* [Your task] The expected output is the data below, character for character, without its pictures.

* [Data]
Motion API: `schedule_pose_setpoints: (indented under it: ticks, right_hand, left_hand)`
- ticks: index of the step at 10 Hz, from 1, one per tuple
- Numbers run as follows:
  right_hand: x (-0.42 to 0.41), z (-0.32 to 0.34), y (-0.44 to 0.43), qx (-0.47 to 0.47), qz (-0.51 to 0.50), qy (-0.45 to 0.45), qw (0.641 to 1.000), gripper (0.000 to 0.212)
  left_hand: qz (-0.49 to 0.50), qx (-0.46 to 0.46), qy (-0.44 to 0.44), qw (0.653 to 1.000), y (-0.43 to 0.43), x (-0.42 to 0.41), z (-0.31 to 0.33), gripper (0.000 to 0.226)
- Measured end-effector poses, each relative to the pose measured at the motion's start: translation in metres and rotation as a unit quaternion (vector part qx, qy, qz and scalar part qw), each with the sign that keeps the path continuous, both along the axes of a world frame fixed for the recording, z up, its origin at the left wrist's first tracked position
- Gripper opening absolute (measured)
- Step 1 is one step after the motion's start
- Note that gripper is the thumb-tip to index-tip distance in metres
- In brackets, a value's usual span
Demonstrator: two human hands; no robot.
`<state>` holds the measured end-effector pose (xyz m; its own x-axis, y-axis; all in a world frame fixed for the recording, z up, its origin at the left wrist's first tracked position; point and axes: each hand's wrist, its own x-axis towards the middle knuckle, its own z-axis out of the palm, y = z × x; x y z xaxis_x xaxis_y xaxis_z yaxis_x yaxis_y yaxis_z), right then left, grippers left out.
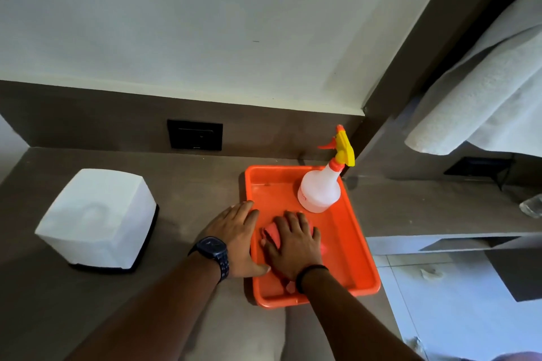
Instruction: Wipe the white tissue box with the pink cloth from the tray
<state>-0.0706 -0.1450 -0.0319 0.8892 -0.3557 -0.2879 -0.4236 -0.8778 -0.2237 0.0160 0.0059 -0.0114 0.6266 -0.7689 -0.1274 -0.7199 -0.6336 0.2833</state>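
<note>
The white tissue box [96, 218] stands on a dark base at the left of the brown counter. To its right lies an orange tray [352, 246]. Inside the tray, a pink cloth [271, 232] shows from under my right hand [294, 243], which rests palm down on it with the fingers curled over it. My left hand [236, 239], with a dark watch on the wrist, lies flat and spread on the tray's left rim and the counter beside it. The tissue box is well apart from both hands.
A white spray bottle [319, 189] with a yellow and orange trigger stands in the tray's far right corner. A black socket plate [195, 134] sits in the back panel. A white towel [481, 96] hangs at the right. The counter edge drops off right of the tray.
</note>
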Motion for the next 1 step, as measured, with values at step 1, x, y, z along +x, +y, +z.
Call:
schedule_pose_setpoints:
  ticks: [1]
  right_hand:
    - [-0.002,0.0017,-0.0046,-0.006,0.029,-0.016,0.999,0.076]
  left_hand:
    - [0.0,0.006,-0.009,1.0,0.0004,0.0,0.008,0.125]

* [Exercise response]
Motion API: `schedule_pose_setpoints: (indented under it: ticks, right_hand, left_hand)`
- ticks: index of the step at 10 Hz, from 1, one per tuple
- Numbers run as follows:
  right_hand: x (-0.42 to 0.41), z (-0.32 to 0.34), y (-0.44 to 0.43), qx (-0.47 to 0.47), qz (-0.51 to 0.50), qy (-0.45 to 0.45), qw (0.641 to 1.000), gripper (0.000 to 0.212)
  left_hand: qz (-0.49 to 0.50), qx (-0.46 to 0.46), qy (-0.44 to 0.44), qw (0.653 to 1.000), y (-0.43 to 0.43), x (-0.42 to 0.41), z (-0.31 to 0.33), gripper (0.000 to 0.226)
- Measured end-effector poses, each relative to the pose measured at the motion's start: translation in metres and rotation as a unit quaternion (vector part qx, qy, qz and scalar part qw), each with the sign that keeps the path continuous, both along the axes of a world frame fixed for the recording, z up, its origin at the left wrist's first tracked position
- Gripper opening absolute (measured)
- Step 1 is one step after the motion's start
- Note that gripper is the thumb-tip to index-tip distance in metres
- In brackets, a value's usual span
Demonstrator: two human hands; no robot.
`<state>` holds the measured end-effector pose (xyz m; its own x-axis, y-axis; all in a world frame fixed for the recording, z up, its origin at the left wrist's first tracked position; point and axes: each hand's wrist, its own x-axis towards the middle knuckle, its own z-axis out of the palm, y = z × x; x y z xaxis_x xaxis_y xaxis_z yaxis_x yaxis_y yaxis_z), right then left, grippers left out.
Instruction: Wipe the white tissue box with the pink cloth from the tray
<state>-0.0706 -0.1450 -0.0319 0.8892 -0.3557 -0.2879 -0.4236 -0.8778 -0.2237 0.0160 0.0059 -0.0114 0.6266 -0.7689 -0.1274 -0.7199 -0.6336 0.2833</state>
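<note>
The white tissue box [96, 218] stands on a dark base at the left of the brown counter. To its right lies an orange tray [352, 246]. Inside the tray, a pink cloth [271, 232] shows from under my right hand [294, 243], which rests palm down on it with the fingers curled over it. My left hand [236, 239], with a dark watch on the wrist, lies flat and spread on the tray's left rim and the counter beside it. The tissue box is well apart from both hands.
A white spray bottle [319, 189] with a yellow and orange trigger stands in the tray's far right corner. A black socket plate [195, 134] sits in the back panel. A white towel [481, 96] hangs at the right. The counter edge drops off right of the tray.
</note>
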Motion for the next 1 step, as measured, with values at step 1, x, y, z along +x, +y, +z.
Call:
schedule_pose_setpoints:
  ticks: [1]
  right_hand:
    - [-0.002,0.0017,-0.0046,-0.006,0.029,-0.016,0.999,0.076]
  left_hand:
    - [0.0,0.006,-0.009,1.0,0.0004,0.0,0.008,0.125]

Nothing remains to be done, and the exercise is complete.